Assigned task: Return the full listing, so that each line matches the original exactly.
---- Data extract
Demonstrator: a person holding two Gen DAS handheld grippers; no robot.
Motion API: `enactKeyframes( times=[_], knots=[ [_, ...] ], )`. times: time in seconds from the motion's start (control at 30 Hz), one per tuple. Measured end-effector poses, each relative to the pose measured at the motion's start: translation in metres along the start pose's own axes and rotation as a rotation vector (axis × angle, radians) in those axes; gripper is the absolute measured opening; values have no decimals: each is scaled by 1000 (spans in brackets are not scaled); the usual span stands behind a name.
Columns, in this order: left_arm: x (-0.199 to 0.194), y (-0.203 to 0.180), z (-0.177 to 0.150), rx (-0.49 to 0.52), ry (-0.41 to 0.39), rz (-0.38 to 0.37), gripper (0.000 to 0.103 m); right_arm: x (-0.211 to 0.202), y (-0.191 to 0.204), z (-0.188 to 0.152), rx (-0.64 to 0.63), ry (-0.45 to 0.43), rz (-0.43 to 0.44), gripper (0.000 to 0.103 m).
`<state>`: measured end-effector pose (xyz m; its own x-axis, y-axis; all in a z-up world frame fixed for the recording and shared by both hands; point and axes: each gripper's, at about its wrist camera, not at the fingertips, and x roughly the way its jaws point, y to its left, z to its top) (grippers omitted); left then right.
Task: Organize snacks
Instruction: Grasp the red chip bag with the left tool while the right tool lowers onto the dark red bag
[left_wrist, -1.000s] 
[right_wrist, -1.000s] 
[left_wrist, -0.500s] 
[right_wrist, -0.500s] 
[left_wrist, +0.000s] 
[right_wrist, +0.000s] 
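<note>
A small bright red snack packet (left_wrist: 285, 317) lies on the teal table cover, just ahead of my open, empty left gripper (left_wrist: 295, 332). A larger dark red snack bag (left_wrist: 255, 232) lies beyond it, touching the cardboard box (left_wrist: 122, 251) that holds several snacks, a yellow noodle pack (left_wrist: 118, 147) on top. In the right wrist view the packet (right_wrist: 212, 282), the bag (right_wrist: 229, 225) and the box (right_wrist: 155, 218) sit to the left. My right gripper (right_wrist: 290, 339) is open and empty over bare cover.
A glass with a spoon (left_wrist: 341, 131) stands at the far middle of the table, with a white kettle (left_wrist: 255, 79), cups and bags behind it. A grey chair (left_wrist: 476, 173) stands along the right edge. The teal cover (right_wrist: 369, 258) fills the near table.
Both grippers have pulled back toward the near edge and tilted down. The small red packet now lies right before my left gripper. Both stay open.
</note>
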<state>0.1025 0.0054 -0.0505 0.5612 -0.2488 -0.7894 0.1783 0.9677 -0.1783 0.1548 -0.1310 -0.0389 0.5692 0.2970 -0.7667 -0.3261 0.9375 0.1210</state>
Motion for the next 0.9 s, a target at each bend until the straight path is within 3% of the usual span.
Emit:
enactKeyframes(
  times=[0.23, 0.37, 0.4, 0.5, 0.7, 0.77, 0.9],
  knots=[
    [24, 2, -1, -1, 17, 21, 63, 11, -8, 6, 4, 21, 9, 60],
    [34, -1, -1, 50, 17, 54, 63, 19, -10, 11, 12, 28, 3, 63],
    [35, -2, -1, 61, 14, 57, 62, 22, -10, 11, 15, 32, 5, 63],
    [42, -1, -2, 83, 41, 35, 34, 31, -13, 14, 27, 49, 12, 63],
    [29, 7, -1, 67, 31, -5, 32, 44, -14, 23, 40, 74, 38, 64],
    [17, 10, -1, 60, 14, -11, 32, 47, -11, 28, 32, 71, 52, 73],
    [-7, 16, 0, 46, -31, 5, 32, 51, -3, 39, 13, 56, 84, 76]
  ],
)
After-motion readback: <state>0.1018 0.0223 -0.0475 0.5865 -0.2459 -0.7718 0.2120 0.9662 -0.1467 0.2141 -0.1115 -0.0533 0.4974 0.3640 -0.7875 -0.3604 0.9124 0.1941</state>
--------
Output of the task:
Demonstrator: a person holding two Gen DAS handheld grippers; no robot.
Motion API: `enactKeyframes( times=[_], knots=[ [_, ...] ], )`. times: time in seconds from the motion's start (control at 30 Hz), one per tuple. Measured end-effector poses, each relative to the pose measured at the motion's start: translation in metres along the start pose's own axes and rotation as a rotation vector (axis × angle, radians) in those axes; gripper is the absolute measured opening; values have no decimals: each is scaled by 1000 (spans in brackets are not scaled); the usual span stands behind a name.
Columns, in this order: left_arm: x (-0.199 to 0.194), y (-0.203 to 0.180), z (-0.177 to 0.150), rx (-0.49 to 0.52), ry (-0.41 to 0.39), rz (-0.38 to 0.37), gripper (0.000 to 0.103 m); right_arm: x (-0.211 to 0.202), y (-0.191 to 0.204), z (-0.188 to 0.152), rx (-0.64 to 0.63), ry (-0.45 to 0.43), rz (-0.43 to 0.44), gripper (0.000 to 0.103 m).
`<state>`: measured end-effector pose (xyz m; its own x-axis, y-axis; all in a z-up world frame fixed for the recording and shared by both hands; point and axes: each gripper's, at about its wrist camera, not at the fingertips, and x roughly the way its jaws point, y to its left, z to its top) (grippers omitted); left then right.
Task: Organize snacks
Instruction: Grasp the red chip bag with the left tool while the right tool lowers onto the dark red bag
[left_wrist, -1.000s] 
[right_wrist, -1.000s] 
[left_wrist, -0.500s] 
[right_wrist, -0.500s] 
[left_wrist, +0.000s] 
[right_wrist, +0.000s] 
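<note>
A small bright red snack packet (left_wrist: 285, 317) lies on the teal table cover, just ahead of my open, empty left gripper (left_wrist: 295, 332). A larger dark red snack bag (left_wrist: 255, 232) lies beyond it, touching the cardboard box (left_wrist: 122, 251) that holds several snacks, a yellow noodle pack (left_wrist: 118, 147) on top. In the right wrist view the packet (right_wrist: 212, 282), the bag (right_wrist: 229, 225) and the box (right_wrist: 155, 218) sit to the left. My right gripper (right_wrist: 290, 339) is open and empty over bare cover.
A glass with a spoon (left_wrist: 341, 131) stands at the far middle of the table, with a white kettle (left_wrist: 255, 79), cups and bags behind it. A grey chair (left_wrist: 476, 173) stands along the right edge. The teal cover (right_wrist: 369, 258) fills the near table.
Both grippers have pulled back toward the near edge and tilted down. The small red packet now lies right before my left gripper. Both stay open.
</note>
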<state>0.1025 0.0054 -0.0505 0.5612 -0.2488 -0.7894 0.1783 0.9677 -0.1783 0.1548 -0.1310 -0.0389 0.5692 0.2970 -0.7667 -0.3261 0.9375 0.1210</state>
Motion for the next 0.9 s, a target at each bend until the straight path is within 3% of the usual span.
Emit:
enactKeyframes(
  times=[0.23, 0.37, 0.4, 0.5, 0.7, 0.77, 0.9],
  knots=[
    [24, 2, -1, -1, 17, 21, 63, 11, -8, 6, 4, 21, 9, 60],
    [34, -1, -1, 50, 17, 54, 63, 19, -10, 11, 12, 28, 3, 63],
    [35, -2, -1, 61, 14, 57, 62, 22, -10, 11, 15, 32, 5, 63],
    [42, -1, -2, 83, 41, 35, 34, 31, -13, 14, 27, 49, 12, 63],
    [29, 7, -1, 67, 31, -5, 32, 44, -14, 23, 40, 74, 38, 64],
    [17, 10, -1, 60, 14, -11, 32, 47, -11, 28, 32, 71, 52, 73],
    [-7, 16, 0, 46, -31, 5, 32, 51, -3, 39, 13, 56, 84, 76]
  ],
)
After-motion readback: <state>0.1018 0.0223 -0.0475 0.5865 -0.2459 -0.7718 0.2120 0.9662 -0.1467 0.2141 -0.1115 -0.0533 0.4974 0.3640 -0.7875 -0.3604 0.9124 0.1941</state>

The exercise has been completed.